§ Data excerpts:
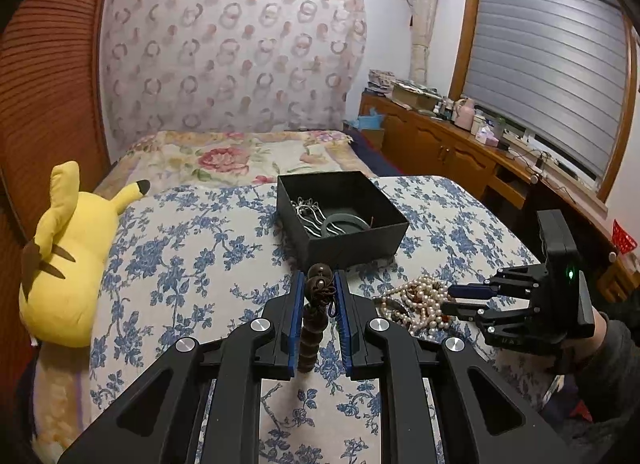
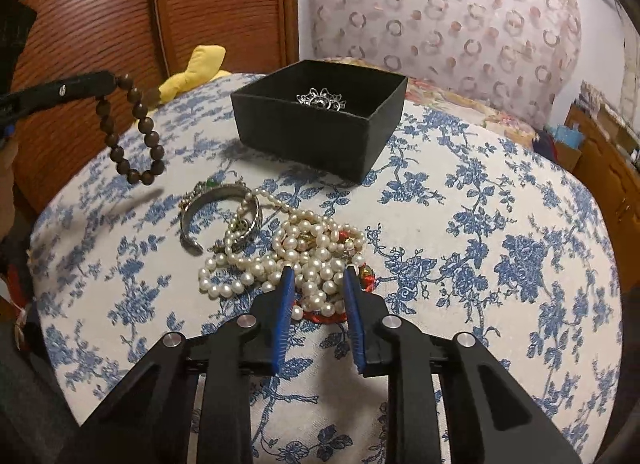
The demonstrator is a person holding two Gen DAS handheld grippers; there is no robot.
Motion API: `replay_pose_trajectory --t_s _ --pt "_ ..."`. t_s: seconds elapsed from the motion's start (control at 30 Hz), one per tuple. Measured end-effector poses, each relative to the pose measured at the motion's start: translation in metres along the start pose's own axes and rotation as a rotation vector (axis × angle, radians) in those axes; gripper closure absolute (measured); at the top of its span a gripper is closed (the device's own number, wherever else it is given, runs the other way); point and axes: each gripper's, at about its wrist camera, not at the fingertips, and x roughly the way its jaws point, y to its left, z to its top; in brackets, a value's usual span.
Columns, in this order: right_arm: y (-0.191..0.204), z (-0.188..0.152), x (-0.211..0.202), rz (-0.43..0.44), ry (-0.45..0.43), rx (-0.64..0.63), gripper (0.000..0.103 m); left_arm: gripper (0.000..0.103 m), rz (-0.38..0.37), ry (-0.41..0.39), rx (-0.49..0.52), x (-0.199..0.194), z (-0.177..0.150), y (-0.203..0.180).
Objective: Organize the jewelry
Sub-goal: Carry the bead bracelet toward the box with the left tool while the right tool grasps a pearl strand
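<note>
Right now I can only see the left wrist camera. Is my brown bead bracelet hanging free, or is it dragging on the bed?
Observer: It's hanging free. The right wrist camera shows the brown bead bracelet dangling as a whole loop from the left tongs, above the bedspread.
Operator: Is anything hiding beside the pearls?
Observer: Yes, a silver cuff bracelet lies left of the pearl pile and touches it.
Operator: Where are my other tongs?
Observer: The right tongs straddle the near edge of the pearls. I can't tell if they are squeezing them.
</note>
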Motion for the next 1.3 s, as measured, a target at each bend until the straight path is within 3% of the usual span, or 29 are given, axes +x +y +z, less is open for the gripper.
replay_pose_trajectory --t_s 0.1,0.2,0.33,0.87,1.3 --pt "0.002 0.0 -0.001 -0.008 0.01 -0.021 0.078 0.089 -0.004 -0.001 0.0 0.0 -0.001 0.0" --pt "0.002 0.0 -0.002 0.012 0.019 -0.037 0.094 0.089 -0.006 0.0 0.001 0.001 -0.002 -0.001" --pt "-0.001 0.003 -0.007 0.023 0.009 -0.03 0.095 0.089 -0.008 -0.003 0.003 0.001 -0.001 -0.003" --pt "-0.02 0.071 -0.09 -0.013 -0.229 -0.034 0.095 0.089 -0.014 -0.078 0.015 -0.001 0.041 -0.008" --pt "-0.03 0.115 -0.127 -0.058 -0.351 -0.06 0.095 0.089 -0.026 -0.106 0.029 0.006 0.061 -0.015"
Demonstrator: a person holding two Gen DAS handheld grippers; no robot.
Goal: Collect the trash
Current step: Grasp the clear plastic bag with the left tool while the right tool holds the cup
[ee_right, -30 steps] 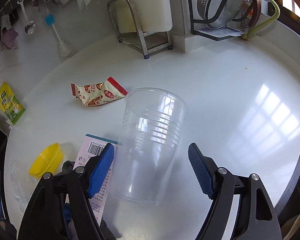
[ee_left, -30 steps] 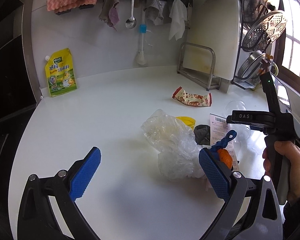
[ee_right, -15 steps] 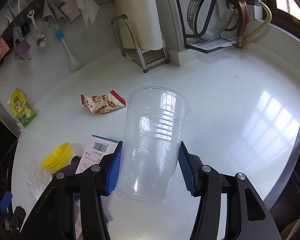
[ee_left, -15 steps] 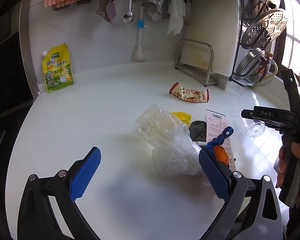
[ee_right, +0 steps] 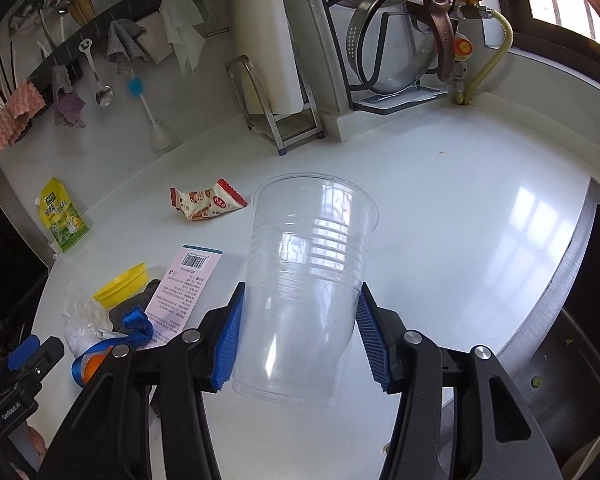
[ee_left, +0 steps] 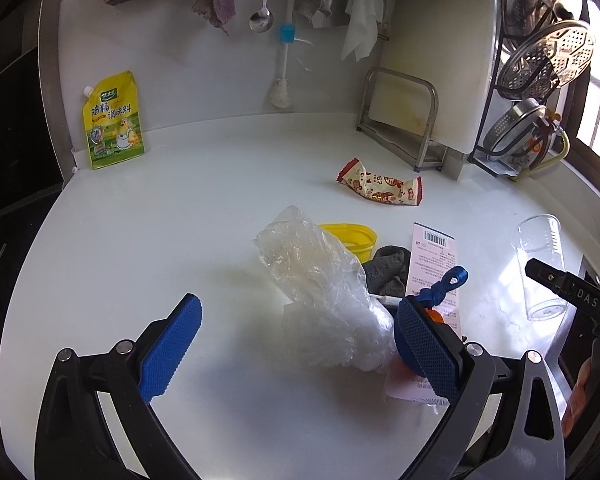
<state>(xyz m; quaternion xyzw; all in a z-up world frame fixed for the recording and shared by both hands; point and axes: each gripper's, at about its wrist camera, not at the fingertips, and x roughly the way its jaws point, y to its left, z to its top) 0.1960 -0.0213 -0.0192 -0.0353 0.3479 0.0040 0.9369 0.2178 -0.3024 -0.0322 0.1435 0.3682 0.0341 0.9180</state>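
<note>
Our left gripper (ee_left: pixel 296 346) hangs wide open and empty beside the plastic bag (ee_left: pixel 324 292). Since a second ago our right gripper (ee_right: pixel 298 338) has closed on the clear cup (ee_right: pixel 308 280) and lifted it; counter (ee_right: pixel 460 200) rightward lies open to the dark edge.

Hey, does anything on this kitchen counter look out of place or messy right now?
Yes. Trash litters the white counter: a crumpled clear plastic bag, a torn snack wrapper, a barcoded paper slip and a yellow lid. The right hand-held gripper grips a clear plastic cup.
</note>
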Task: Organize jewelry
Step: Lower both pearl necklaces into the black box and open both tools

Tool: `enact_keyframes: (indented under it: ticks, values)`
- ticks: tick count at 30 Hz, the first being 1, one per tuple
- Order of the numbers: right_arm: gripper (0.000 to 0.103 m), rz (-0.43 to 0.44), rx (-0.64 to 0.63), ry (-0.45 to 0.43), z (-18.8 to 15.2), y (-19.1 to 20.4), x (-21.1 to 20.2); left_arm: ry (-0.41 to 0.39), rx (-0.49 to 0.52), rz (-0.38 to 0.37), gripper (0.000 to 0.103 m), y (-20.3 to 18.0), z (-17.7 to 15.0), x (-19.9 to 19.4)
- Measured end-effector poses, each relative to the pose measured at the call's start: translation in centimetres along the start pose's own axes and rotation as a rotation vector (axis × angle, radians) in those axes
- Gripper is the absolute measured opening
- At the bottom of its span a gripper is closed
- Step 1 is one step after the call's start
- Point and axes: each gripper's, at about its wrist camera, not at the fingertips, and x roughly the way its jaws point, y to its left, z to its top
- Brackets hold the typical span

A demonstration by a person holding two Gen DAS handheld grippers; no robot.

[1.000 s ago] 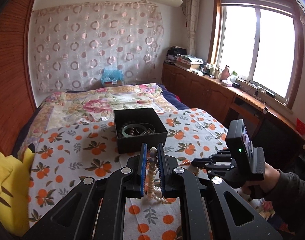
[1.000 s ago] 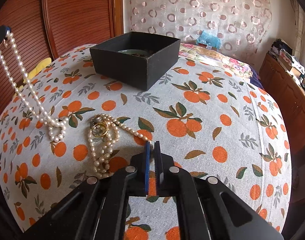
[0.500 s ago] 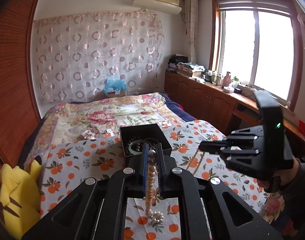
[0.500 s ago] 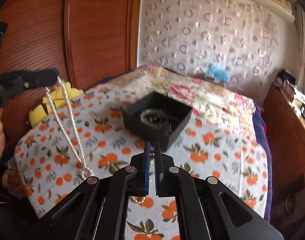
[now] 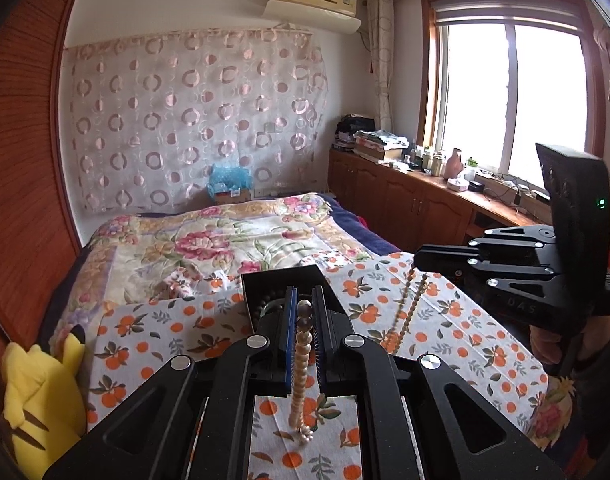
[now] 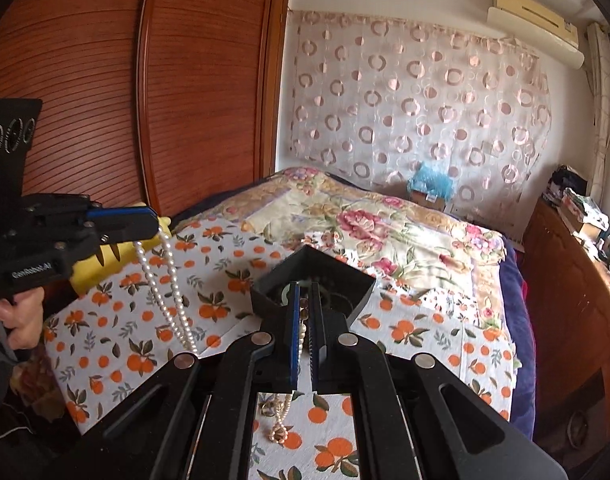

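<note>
In the left wrist view my left gripper point(image 5: 303, 300) is shut on a white pearl necklace point(image 5: 299, 364) that hangs down toward the orange-print cloth point(image 5: 153, 332). Behind its fingers sits the open black jewelry box point(image 5: 279, 278) with bangles inside. At the right, my right gripper point(image 5: 419, 258) hangs a cream bead necklace point(image 5: 407, 308). In the right wrist view my right gripper point(image 6: 305, 292) is shut on that cream necklace point(image 6: 283, 420), in front of the black box point(image 6: 337, 276). To the left, the left gripper point(image 6: 155, 222) dangles the white pearls point(image 6: 167, 280).
A yellow plush toy point(image 5: 37, 392) lies at the bed's left edge beside a wooden wardrobe point(image 6: 145, 100). A floral quilt point(image 5: 209, 240) covers the far bed. Low wooden cabinets point(image 5: 405, 204) with clutter run under the window on the right.
Both grippers have risen, the right one much more. The cream necklace has come up off the cloth in the right gripper. Both strands now hang in the air.
</note>
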Motion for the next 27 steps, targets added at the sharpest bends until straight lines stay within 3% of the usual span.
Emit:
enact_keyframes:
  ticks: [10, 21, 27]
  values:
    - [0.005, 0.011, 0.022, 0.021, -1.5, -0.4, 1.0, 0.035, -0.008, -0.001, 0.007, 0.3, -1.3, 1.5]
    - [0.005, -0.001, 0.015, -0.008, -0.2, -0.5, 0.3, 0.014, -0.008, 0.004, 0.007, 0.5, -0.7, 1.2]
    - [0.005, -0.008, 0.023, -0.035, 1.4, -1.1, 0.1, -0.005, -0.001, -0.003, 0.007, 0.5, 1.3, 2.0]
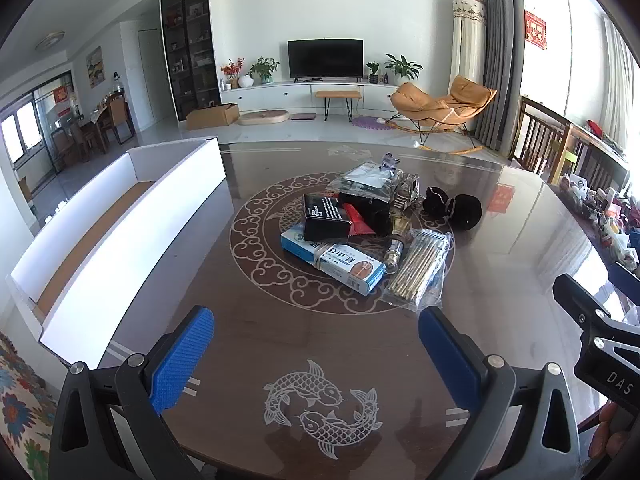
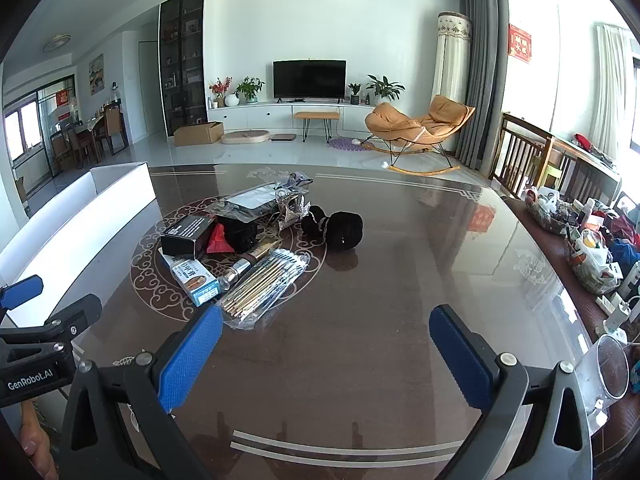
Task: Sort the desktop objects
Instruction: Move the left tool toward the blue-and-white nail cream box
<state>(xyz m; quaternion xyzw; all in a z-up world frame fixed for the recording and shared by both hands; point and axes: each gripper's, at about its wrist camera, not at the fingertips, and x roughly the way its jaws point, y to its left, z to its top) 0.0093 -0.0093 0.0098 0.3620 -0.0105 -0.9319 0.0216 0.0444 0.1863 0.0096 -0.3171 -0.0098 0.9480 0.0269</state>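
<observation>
We see a long white cardboard box (image 1: 120,216) along the left edge of the brown patterned table (image 1: 500,248), its lid flap standing up. Its inside shows only a bare brown bottom as far as we can see.

The things to sort lie in a heap on the round ornament at the table's middle, well apart from the box. Nearest to us are a blue-and-white medicine carton (image 1: 334,262) and a clear bag of thin wooden sticks (image 1: 420,266), with a metal-tipped tube (image 1: 398,240) lying between them. A black carton (image 1: 326,218) rests on the medicine carton's far end, with a red piece (image 1: 360,222) just beside it. Behind these lie a clear plastic packet (image 1: 368,178) and a crumpled silver wrapper (image 1: 406,192). A black fuzzy item (image 1: 456,208) sits at the heap's right.

Our left gripper (image 1: 316,360) hovers over the near table edge, tilted down toward the heap, its blue pads (image 1: 182,354) spread wide and released, nothing between them. Our right gripper (image 2: 326,354) hangs beside it at a similar downward tilt, likewise wide apart and empty, its left pad (image 2: 192,356) close to the stick bag's near end in the right wrist view.
</observation>
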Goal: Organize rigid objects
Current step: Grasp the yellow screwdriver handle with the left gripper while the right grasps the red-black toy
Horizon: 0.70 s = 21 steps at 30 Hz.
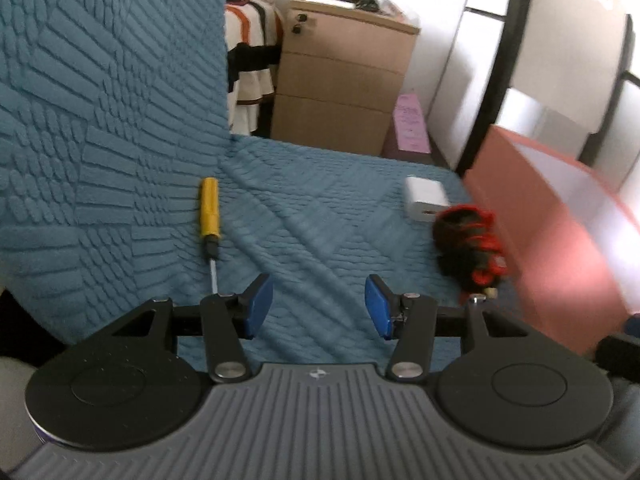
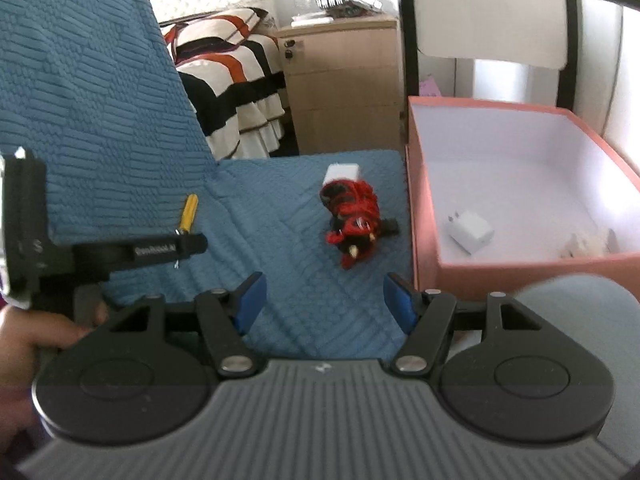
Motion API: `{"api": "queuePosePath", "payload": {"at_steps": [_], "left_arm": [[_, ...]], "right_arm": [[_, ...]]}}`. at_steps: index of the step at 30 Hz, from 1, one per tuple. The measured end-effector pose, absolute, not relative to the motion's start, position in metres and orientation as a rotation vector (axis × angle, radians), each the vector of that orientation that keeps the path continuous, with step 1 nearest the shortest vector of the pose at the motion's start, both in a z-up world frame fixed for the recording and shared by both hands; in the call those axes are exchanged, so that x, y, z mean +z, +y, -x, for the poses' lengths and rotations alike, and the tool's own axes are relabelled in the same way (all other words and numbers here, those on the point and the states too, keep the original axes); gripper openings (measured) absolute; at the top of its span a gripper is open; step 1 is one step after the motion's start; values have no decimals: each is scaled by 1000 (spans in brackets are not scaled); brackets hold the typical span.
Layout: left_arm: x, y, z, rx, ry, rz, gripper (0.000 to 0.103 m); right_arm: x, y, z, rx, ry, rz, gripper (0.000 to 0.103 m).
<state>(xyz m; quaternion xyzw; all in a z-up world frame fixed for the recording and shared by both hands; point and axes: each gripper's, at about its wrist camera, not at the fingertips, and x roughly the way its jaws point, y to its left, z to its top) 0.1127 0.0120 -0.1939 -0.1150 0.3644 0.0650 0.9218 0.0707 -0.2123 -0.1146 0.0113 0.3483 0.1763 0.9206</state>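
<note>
A yellow-handled screwdriver [image 1: 209, 216] lies on the blue quilted seat, just ahead and left of my left gripper [image 1: 318, 306], which is open and empty. It also shows in the right wrist view [image 2: 187, 213]. A red and black bundled cable [image 1: 472, 248] and a white charger block [image 1: 426, 199] lie at the seat's right side by a pink box [image 1: 560, 240]. My right gripper [image 2: 324, 300] is open and empty above the seat, the cable [image 2: 354, 218] and white block [image 2: 341, 172] ahead of it. The pink box [image 2: 424, 200] holds a white plug adapter [image 2: 471, 237] and a pale object [image 2: 586, 245].
The blue quilted backrest [image 1: 100, 100] rises on the left. A wooden drawer cabinet [image 1: 340, 80] and a striped bed [image 2: 228, 76] stand beyond the seat. The left gripper's body [image 2: 100, 254] and the hand on it show at left in the right wrist view.
</note>
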Motion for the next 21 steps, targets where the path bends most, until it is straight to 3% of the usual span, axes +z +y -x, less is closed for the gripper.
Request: {"api": "queuePosePath", "payload": {"at_steps": [17,21], "left_arm": [[-233,51,-185,248,808,117,57],[-242,58,-200,268,830,89,57]], "right_arm": [[-160,-152,-140,348,687,241,67],[-167,-148,-158,323,701,258,85]]}}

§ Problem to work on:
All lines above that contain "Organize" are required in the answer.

§ Answer space:
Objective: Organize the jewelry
Task: Organize jewelry
Goal: Organize rigid objects

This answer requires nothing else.